Plusieurs choses sont importantes. Tout d’abord, aujourd’hui la lutte contre les talibans, mais aussi contre Daech, est menée conjointement par l’Afghanistan et le Pakistan. Il faut bien comprendre qu’une rivalité existe entre ces deux entités, même si aujourd’hui, c’est Daech qui tend à prendre l’avantage.
L’attentat commis par les talibans à Peshawar mercredi 15 février a fait six morts, celui organisé par Daech, jeudi 16, en a fait plus de 70. En Occident, on sous-estime trop le fait que Daech n’est pas seulement présent à Rakka et à Mossoul. S’il est militairement possible de vaincre l’organisation dans ces zones, cela ne signifiera pas sa fin définitive. Daech est une organisation tentaculaire qui a étendu son influence un peu partout. Ce qui se passe en Afghanistan et au Pakistan depuis deux ans est extrêmement dangereux, et si on n’y porte pas suffisamment attention, ces deux pays finiront par remplacer la Syrie et l’Irak.

Qu’incarne le premier ministre pakistanais Nawaz Sharif ?

Une des grandes faiblesses du Pakistan, c’est sa classe politique. Depuis la mort du dictateur Zia-ul-Haq en 1988, le Pakistan a été alternativement gouverné par deux personnes. Benazir Bhutto, aujourd’hui décédée, et Nawaz Sharif. Tous les deux ont, tour à tour, occupé le poste de premier ministre trois fois. Il n’y a pas de renouvellement de la classe politique et le Pakistan souffre de cette stagnation.
En ce qui concerne Nawaz Sharif, au début de ce mandat, il a essayé de négocier avec les talibans. Mais comme cela n’aboutissait à rien, il y a deux ans et demi, il s’est résolu à lancer d’importantes offensives contre leurs bases. L’opération fut un grand succès, ils ont été durablement affaiblis. Chez les talibans, comme dans toute organisation de ce type, quand les « jusqu’au-boutistes » trouvent une organisation qui va plus loin dans la terreur, ils y adhèrent.

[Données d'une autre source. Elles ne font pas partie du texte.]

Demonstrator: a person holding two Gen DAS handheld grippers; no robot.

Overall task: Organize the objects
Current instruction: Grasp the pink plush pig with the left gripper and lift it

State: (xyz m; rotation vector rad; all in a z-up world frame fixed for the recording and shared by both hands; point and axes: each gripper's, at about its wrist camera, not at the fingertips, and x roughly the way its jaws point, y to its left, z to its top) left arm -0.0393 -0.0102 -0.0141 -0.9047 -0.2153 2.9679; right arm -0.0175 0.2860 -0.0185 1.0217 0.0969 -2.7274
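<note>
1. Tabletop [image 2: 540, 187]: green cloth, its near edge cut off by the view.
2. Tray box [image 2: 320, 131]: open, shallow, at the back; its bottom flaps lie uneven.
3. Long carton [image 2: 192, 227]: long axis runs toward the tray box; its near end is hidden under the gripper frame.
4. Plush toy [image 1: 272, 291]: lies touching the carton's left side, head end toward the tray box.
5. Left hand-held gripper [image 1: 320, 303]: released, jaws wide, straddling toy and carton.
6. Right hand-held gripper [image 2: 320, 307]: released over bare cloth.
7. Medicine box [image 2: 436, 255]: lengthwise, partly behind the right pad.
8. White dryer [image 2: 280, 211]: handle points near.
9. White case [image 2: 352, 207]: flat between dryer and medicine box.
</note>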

Si Daech a pu se développer dans la région, c’est donc parce que la situation était favorable. Aujourd’hui, la branche régionale de Daech englobe l’Afghanistan, le Pakistan et l’Asie centrale.

Faut-il s’attendre à d’autres attentats au Pakistan ?

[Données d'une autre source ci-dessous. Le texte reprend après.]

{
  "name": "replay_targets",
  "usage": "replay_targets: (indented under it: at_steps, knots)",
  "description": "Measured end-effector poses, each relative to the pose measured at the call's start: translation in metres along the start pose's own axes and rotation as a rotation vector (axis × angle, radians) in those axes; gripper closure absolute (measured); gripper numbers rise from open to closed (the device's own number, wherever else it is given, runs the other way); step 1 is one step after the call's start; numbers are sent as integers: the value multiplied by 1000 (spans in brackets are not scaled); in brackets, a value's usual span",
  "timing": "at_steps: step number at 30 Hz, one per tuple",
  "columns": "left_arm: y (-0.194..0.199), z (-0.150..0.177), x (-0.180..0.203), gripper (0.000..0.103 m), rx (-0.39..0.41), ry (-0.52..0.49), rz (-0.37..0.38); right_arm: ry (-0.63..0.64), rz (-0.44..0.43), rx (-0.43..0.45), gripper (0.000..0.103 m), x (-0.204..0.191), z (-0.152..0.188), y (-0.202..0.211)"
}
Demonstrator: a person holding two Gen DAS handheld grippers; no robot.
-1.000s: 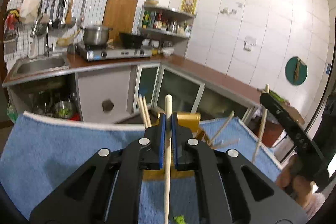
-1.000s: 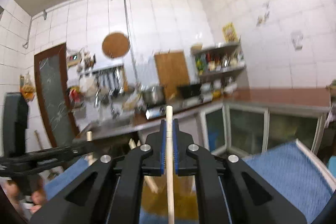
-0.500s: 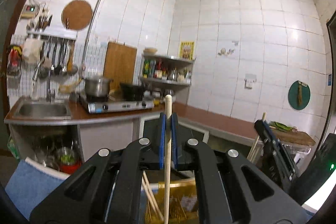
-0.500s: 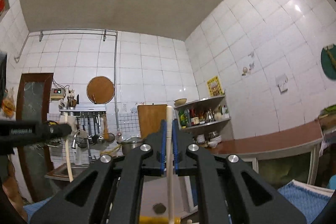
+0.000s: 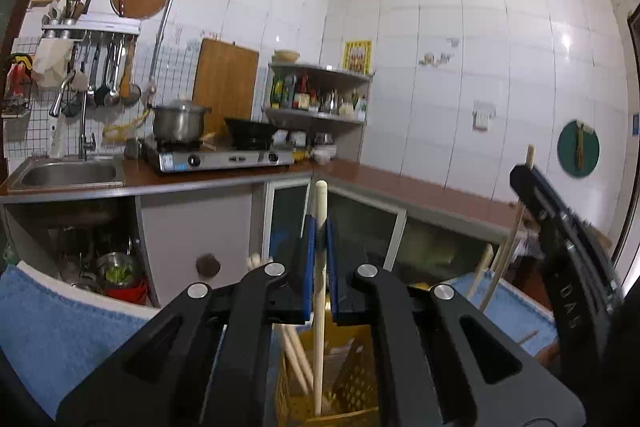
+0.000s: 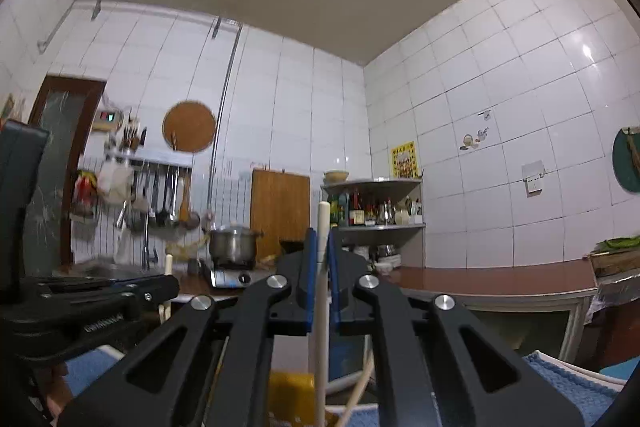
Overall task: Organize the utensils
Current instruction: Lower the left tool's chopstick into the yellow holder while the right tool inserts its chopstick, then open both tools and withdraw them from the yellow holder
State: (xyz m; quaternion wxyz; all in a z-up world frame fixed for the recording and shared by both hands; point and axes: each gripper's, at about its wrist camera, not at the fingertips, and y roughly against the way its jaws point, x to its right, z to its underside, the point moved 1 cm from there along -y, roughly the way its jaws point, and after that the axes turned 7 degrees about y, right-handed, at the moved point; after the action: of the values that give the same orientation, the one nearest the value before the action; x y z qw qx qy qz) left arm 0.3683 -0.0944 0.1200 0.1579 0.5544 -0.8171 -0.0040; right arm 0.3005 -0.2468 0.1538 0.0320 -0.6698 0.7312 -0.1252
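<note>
My left gripper (image 5: 319,227) is shut on a pale wooden chopstick (image 5: 319,291) that runs down into a yellow perforated utensil holder (image 5: 352,383) right below it. More chopsticks (image 5: 294,355) lean in the holder. My right gripper (image 6: 320,239) is shut on another wooden chopstick (image 6: 321,307), held upright above the yellow holder (image 6: 290,393). The right gripper also shows at the right of the left wrist view (image 5: 560,247), and the left gripper at the left of the right wrist view (image 6: 100,303).
A blue towel (image 5: 52,339) covers the table under the holder. Loose chopsticks (image 5: 496,275) stick up by the towel's right side. Beyond stand a kitchen counter (image 5: 400,183) with a sink (image 5: 68,173), a stove (image 5: 216,157) and a pot (image 5: 178,123).
Both grippers tilted upward and then dipped a little, each keeping its chopstick. The left gripper now sits over the yellow holder with the stick's lower end inside it.
</note>
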Motion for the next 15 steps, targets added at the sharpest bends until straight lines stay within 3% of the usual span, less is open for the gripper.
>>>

Il faut comprendre que chasser l’État islamique de Mossoul ou demain de Rakka, ne mettra pas fin à Daech. Aujourd’hui, l’organisation est présente dans tout le monde musulman, en Libye, au Yémen, dans le Sahel, ou encore en Égypte… Tout cela va se poursuivre.

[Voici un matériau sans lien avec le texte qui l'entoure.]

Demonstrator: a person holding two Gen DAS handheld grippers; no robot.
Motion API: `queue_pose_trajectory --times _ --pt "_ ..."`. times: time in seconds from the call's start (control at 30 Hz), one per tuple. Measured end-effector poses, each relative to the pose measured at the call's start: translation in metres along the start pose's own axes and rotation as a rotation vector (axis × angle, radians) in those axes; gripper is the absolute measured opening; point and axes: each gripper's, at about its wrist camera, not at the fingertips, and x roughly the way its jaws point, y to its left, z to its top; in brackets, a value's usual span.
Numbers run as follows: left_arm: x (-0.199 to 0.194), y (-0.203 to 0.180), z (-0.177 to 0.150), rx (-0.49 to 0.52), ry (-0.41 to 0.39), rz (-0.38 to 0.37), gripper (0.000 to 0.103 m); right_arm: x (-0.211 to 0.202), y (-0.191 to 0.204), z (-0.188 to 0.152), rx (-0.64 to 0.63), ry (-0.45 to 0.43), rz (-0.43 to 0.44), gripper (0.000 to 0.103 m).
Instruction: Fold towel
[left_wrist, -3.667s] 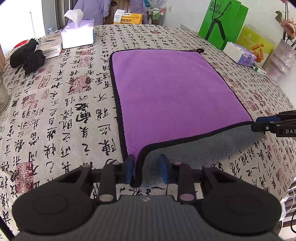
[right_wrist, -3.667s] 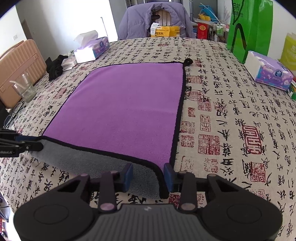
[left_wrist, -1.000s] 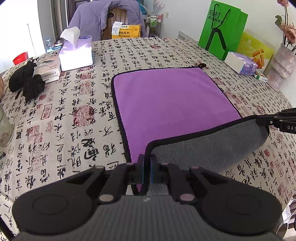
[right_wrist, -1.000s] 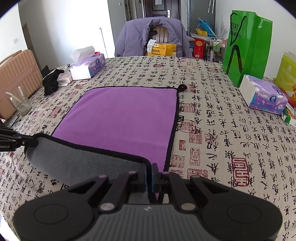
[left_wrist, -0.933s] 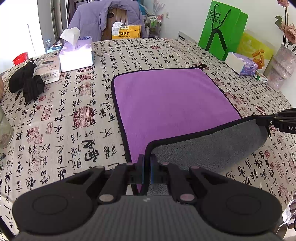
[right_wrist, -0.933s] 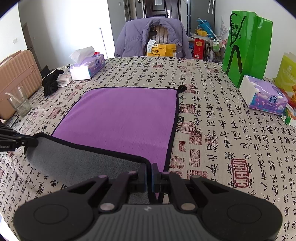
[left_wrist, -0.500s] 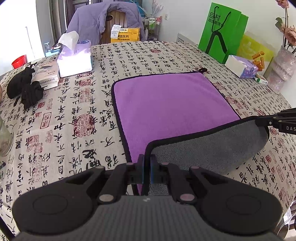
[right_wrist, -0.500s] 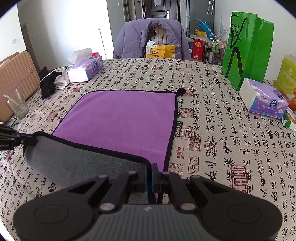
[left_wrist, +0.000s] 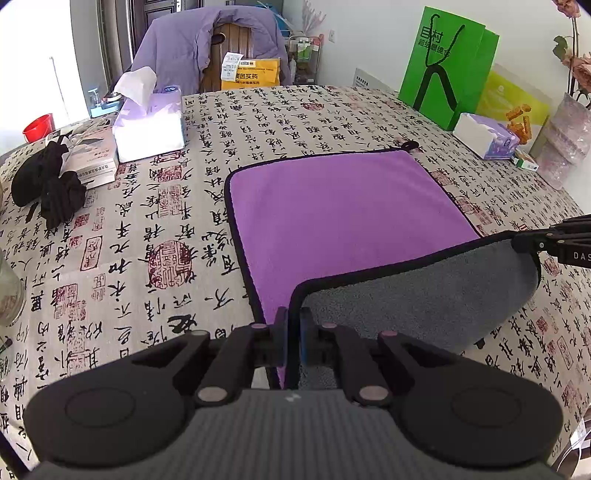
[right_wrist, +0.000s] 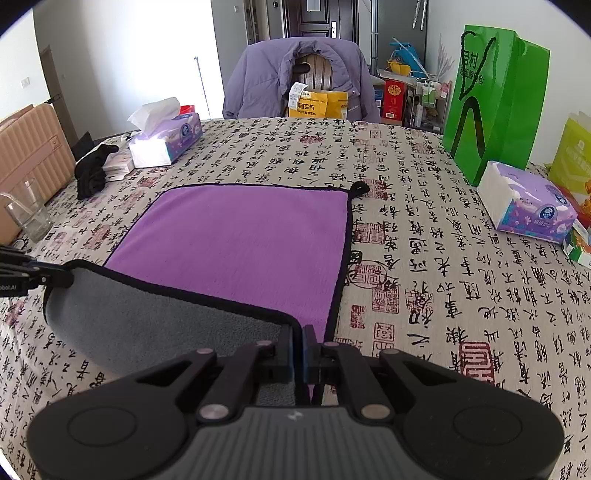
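Note:
A purple towel with a black border and grey underside lies on the calligraphy tablecloth; it also shows in the right wrist view. My left gripper is shut on the towel's near left corner. My right gripper is shut on the near right corner. Both corners are lifted, so the near edge curls up and shows the grey underside over the purple face. The right gripper's tip shows at the right edge of the left wrist view, and the left gripper's tip at the left edge of the right wrist view.
A tissue box and black cloth lie at the far left. A green bag and a tissue pack stand at the right. A glass stands at the left. A chair with a purple jacket is behind the table.
Both grippers have risen and moved forward a little with the towel corners held. The grey fold has advanced further over the purple face.

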Motion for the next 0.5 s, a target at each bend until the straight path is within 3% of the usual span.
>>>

Pour vaincre Daech dans la région, il faudra d’abord régler le fond du problème, les relations entre le Pakistan et l’Afghanistan. Tant que la paix ne sera pas revenue entre les deux pays, il y aura des conflits et Daech subsistera.
Il y a une autre tendance importante à prendre en compte, la complicité grandissante entre les États-Unis, l’Arabie saoudite et Israël pour tenter de déstabiliser l’Iran. Cette situation fait naître un certain espoir dans les rangs de Daech. Si le front en Syrie et en Irak venait à disparaître, ils se disent que tout n’est pas fini, que d’une certaine manière, un « avenir » les attend dans cette zone du monde.
Face à l’échec américain et à l’impuissance des autres pays occidentaux, la Chine et la Russie ont pris des initiatives. Mercredi 17 février par exemple, Vladimir Poutine a invité les Talibans à venir à Moscou. Les Russes ont pris conscience que le danger se rapprochait de leur région et qu’il leur fallait agir. L’Union européenne et les États-Unis sont trop absorbés par la lutte contre Daech en Syrie et en Irak ou les attentats perpétrés en Europe, pour s’intéresser à ces régions.